● Task prompt
Write out exactly the first lines of the listing, ending on the line that contains "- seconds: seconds".

● The data
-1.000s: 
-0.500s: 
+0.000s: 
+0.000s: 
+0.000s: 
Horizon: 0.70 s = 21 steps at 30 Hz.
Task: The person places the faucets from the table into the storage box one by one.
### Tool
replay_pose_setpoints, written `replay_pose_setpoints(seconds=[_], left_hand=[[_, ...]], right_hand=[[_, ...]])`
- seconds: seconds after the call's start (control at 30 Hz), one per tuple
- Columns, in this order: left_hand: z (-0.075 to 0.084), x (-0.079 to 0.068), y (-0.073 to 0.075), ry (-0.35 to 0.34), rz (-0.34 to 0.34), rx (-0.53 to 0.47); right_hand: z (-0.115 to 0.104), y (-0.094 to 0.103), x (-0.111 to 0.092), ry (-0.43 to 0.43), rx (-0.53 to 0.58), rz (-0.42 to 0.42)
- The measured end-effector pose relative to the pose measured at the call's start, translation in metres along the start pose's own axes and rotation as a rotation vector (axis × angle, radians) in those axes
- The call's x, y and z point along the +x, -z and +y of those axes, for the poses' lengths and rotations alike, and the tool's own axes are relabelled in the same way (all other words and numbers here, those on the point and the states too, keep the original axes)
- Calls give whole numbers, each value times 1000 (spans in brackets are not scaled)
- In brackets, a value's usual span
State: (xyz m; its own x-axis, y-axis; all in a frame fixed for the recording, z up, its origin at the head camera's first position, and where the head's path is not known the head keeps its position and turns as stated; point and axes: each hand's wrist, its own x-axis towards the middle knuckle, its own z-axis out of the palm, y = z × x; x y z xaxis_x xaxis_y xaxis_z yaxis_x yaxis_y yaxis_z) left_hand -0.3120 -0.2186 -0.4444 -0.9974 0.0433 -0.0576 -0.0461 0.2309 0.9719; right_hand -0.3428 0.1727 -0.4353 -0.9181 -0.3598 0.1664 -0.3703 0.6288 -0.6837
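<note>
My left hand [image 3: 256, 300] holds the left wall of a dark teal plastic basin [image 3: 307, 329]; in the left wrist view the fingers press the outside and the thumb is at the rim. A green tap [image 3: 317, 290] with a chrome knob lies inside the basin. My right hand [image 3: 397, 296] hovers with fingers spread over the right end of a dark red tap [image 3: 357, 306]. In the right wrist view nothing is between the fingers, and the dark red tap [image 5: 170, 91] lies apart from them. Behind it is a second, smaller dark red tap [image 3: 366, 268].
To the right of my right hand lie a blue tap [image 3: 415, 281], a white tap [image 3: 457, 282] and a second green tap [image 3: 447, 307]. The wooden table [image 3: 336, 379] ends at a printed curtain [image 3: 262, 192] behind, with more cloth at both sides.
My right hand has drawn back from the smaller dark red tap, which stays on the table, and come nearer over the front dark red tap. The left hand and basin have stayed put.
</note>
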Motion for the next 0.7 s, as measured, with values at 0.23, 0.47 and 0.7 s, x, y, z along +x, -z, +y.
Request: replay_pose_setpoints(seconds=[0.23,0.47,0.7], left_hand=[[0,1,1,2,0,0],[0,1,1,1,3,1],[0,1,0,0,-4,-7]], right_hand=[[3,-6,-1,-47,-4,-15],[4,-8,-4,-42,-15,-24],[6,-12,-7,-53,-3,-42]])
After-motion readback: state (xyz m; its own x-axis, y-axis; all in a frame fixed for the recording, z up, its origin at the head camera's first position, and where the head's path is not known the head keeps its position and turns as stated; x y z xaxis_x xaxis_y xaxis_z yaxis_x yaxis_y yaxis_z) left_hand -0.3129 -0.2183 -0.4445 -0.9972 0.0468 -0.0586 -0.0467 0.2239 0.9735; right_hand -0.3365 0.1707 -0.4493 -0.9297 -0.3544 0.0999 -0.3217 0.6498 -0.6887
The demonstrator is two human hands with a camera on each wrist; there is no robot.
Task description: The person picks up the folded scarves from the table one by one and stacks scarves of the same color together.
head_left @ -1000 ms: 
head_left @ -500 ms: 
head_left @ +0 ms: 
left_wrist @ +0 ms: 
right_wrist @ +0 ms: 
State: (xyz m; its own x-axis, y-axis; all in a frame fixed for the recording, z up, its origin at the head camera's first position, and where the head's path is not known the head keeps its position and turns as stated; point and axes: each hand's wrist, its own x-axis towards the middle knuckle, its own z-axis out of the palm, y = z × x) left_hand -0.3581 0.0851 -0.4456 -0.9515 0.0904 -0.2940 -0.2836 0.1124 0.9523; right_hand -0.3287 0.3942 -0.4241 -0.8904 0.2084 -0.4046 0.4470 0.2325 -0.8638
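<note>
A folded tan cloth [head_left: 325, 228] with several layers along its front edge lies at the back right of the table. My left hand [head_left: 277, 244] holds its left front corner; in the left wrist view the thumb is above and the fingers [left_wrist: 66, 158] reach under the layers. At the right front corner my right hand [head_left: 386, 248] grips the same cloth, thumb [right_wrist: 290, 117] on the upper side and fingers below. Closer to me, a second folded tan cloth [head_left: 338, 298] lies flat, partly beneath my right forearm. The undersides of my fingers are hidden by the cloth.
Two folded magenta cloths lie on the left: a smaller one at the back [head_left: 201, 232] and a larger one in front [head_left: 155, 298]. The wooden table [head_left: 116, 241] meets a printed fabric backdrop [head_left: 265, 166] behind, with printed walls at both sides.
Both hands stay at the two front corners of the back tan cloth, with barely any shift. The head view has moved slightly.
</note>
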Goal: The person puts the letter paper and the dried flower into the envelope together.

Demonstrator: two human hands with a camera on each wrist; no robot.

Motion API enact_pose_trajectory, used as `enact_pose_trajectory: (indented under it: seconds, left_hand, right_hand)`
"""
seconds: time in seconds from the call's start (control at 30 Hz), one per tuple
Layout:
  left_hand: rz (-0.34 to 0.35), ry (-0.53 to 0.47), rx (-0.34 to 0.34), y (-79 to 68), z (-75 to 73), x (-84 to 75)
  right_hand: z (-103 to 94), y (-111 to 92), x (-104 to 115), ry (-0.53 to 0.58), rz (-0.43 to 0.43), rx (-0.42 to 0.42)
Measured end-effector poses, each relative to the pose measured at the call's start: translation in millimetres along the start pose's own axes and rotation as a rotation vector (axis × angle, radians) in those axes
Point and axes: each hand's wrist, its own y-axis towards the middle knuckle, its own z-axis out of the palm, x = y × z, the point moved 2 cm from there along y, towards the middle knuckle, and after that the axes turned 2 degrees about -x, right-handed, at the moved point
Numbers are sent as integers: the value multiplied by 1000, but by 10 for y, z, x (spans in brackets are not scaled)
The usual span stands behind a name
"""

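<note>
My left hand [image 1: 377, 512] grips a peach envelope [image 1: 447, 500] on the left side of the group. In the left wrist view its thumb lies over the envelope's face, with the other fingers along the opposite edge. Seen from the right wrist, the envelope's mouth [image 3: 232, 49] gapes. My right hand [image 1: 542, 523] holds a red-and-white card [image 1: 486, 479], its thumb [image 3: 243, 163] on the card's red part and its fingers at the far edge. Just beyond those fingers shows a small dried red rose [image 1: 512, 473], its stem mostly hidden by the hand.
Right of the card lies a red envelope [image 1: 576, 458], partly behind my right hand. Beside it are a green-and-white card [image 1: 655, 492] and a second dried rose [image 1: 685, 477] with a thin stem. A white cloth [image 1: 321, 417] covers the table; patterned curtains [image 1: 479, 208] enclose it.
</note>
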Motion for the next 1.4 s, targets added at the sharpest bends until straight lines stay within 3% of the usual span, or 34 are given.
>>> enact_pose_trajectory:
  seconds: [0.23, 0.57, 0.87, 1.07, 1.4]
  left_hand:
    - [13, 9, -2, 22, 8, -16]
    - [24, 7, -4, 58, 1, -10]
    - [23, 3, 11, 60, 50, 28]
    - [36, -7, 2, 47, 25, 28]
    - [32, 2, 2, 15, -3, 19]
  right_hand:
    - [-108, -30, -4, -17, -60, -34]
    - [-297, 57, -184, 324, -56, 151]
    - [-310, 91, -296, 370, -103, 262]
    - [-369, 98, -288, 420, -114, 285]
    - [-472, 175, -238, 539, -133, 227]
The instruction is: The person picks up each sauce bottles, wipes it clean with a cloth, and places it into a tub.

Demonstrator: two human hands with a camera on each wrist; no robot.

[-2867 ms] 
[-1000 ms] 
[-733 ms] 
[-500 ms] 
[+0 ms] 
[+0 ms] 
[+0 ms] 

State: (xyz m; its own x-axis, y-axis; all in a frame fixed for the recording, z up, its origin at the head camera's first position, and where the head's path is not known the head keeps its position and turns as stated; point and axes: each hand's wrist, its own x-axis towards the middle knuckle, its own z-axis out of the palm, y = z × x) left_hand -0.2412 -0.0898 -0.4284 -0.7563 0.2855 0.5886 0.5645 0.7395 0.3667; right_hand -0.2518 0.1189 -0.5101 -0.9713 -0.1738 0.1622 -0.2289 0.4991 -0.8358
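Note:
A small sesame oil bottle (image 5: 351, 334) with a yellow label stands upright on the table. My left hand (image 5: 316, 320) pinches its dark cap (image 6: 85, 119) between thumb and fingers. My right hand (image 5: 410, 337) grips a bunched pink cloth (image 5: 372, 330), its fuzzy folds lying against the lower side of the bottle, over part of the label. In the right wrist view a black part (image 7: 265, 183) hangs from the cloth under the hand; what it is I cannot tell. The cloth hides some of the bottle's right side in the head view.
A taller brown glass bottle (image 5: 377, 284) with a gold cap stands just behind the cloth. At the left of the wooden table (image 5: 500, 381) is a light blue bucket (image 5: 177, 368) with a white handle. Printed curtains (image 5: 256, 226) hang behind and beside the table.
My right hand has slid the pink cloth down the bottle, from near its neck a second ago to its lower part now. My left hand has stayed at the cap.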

● Final answer
-1.000s: 
-0.500s: 
+0.000s: 
+0.000s: 
+0.000s: 
Horizon: 0.70 s = 21 steps at 30 Hz.
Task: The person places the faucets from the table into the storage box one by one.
### Tool
replay_pose_setpoints, written `replay_pose_setpoints(seconds=[_], left_hand=[[_, ...]], right_hand=[[_, ...]])`
- seconds: seconds after the call's start (control at 30 Hz), one per tuple

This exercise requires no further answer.